In childhood OSAS there is not a clear correlation between the severity of the clinical presentation and daytime symptoms, with a more nuanced range of symptoms .
Gozal et al.  proposed several criteria, classified into major and minor, for the diagnosis of OSAS in children and, above all, to assess the need for treatment. The major ones include an AHI > 2, RDI > 2, Nadir SpO2 < 90%, excessive daytime sleepiness, academic difficulties, hyperactive behavior, hypertension, enuresis, and obesity.
Among the minor ones, there are high levels of CRP, LDL, fasting insulin and low levels of HDL, recurrent middle ear otitis and adenotonsillar grade >1. The positivity of five major criteria, or three major criteria plus 3 minor criteria, indicates the need for therapeutic procedures.
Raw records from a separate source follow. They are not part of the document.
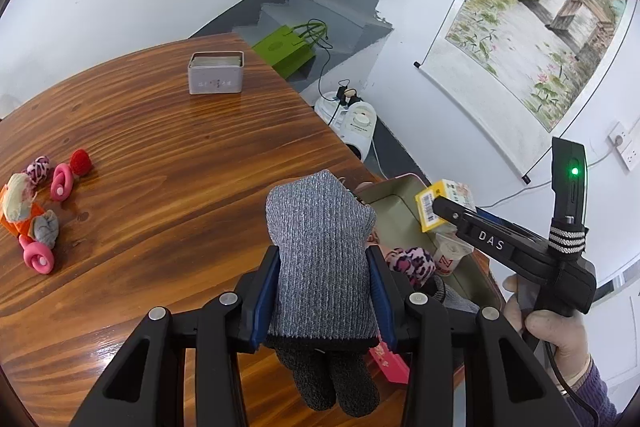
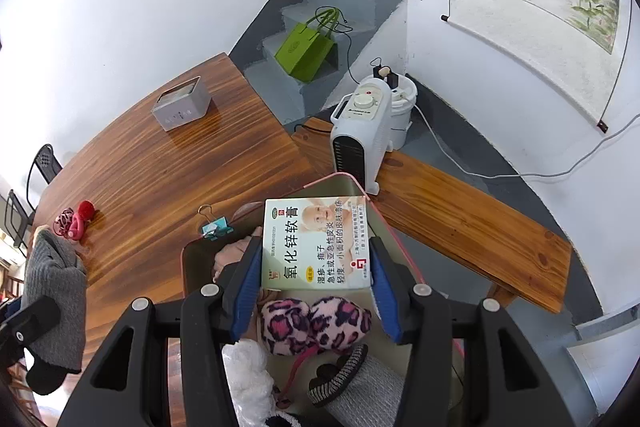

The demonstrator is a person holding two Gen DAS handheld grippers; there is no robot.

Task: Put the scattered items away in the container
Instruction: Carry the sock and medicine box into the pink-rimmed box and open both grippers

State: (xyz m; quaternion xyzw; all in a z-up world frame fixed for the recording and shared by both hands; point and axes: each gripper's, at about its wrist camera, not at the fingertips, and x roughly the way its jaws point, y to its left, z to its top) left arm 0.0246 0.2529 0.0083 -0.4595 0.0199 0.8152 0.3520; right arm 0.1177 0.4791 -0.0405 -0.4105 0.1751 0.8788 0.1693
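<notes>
My left gripper (image 1: 325, 291) is shut on a grey knitted glove (image 1: 320, 247) with black fingers, held above the wooden table (image 1: 160, 147) just left of the container (image 1: 396, 199). My right gripper (image 2: 316, 279) is shut on a yellow-and-white ointment box (image 2: 316, 243), held over the open pink-rimmed container (image 2: 344, 183); the box also shows in the left wrist view (image 1: 440, 203). Inside the container lie a pink leopard-print plush item (image 2: 316, 323), a white fluffy item (image 2: 248, 367) and a striped grey glove (image 2: 360, 383). Scattered items stay at the table's left: a red ball (image 1: 81, 161), pink rings (image 1: 62, 183) and small plush pieces (image 1: 18, 197).
A grey tin box (image 1: 216, 73) stands at the table's far side. A teal binder clip (image 2: 216, 227) lies on the table beside the container. A white heater (image 2: 360, 131) stands on a wooden bench (image 2: 460, 215) to the right. A green bag (image 2: 308, 51) sits on the stairs.
</notes>
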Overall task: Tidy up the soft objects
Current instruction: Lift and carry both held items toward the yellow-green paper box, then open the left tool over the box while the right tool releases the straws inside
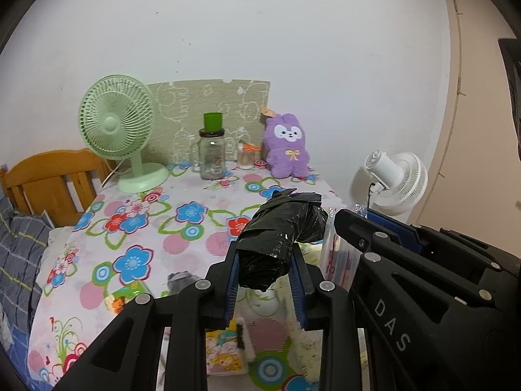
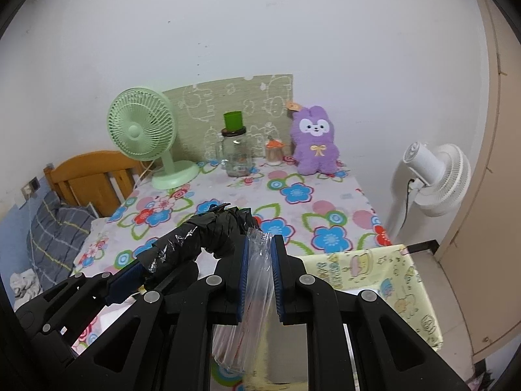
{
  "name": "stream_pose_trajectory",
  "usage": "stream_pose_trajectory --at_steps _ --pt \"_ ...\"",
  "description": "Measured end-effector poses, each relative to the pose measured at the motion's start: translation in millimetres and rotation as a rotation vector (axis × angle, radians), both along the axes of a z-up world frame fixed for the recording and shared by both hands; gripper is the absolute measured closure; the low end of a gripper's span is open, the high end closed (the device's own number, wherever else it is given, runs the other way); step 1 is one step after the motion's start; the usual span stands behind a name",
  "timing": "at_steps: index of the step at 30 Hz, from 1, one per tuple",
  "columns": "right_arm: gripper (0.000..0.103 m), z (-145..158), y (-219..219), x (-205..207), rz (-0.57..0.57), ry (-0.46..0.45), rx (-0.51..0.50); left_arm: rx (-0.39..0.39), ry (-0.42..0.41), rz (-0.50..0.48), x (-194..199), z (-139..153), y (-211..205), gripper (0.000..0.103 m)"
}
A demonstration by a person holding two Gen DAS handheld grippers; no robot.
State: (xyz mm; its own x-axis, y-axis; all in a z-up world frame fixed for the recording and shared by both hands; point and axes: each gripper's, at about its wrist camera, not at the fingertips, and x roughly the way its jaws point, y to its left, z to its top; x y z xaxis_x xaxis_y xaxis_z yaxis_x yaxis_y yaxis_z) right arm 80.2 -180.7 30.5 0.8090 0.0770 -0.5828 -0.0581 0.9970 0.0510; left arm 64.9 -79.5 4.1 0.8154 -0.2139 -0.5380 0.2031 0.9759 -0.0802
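Note:
My left gripper [image 1: 265,260] is shut on a roll of black plastic bags [image 1: 280,234], held above the near end of the table. The roll also shows in the right wrist view [image 2: 208,238], with the left gripper [image 2: 143,270] beneath it. My right gripper [image 2: 259,251] is shut on a clear plastic packet [image 2: 257,280] that hangs down between its blue pads. It appears in the left wrist view [image 1: 358,224] just right of the roll, packet [image 1: 335,257] beside it. A purple plush rabbit [image 1: 286,145] sits upright at the table's far edge.
The table has a flowered cloth [image 1: 146,228]. At the back stand a green fan [image 1: 120,130], a glass jar with a green cup on it [image 1: 211,150] and a small jar [image 1: 246,156]. A white fan [image 2: 436,176] stands right of the table. A yellow patterned box [image 2: 390,280] lies near right.

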Motion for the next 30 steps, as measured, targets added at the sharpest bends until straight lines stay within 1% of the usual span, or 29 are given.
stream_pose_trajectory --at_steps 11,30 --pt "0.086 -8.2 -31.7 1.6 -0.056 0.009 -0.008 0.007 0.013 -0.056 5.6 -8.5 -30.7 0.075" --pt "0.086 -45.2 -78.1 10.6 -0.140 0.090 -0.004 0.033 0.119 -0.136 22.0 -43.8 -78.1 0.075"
According to latest guidelines, the general incidence of OSAS in the pediatric population is about 2% . Most children are around 2–8 years of age, due to the relative size of the lymphatic tissue of the upper airways . OSAS is more common in males than females. African Americans and obese children are both at increased risk for OSAS .
While many studies have addressed the etiopathogenesis of adult OSAS, many aspects of this syndrome in children remain unclear. However, there are many risk factors which can lead to a reduction or collapse of the upper airways and which may contribute to the pathogenesis of OSAS.
The diagnosis of pediatric OSAS include a detailed clinical history, focusing on physical findings, especially in the ENT district, nocturnal and diurnal symptoms and comorbidities followed by specific questionnaires administered to parents. Nocturnal oximetry and ambulatory polysomnography are mandatory. In patients with residual OSAS after surgery, DISE should be considered to detect the anatomical site of potential collapse.
To our knowledge, few papers have been published on the risk factors linked to OSAS, especially in the pediatric age [9,16]. We were able to find out 182 articles from 2012 to 2019 on Pubmed and MEDLINE using the keywords “Risk factors; Pediatric OSAS; Obesity; Adenotonsillar hypertrophy; Craniofacial abnormalities; Allergic rhinitis; Inflammation”. Only 123 articles discussed this specific topic in children.
Furthermore, it should be noted that the majority of the papers analyzed only one single risk factor and rarely multiple factors, focusing essentially on the overview of the OSAS. The very exhaustive papers published by Marcus C.L. et al.  and Li Z. et al.  are typical examples of this observation. They made a general, wonderful presentation of the pathology, but dedicated just a few paragraphs in evaluating the various risk factors.
Thus, the aim of this paper is devoted to analyzing the state of the art on this specific and its impact on diagnosis and treatment.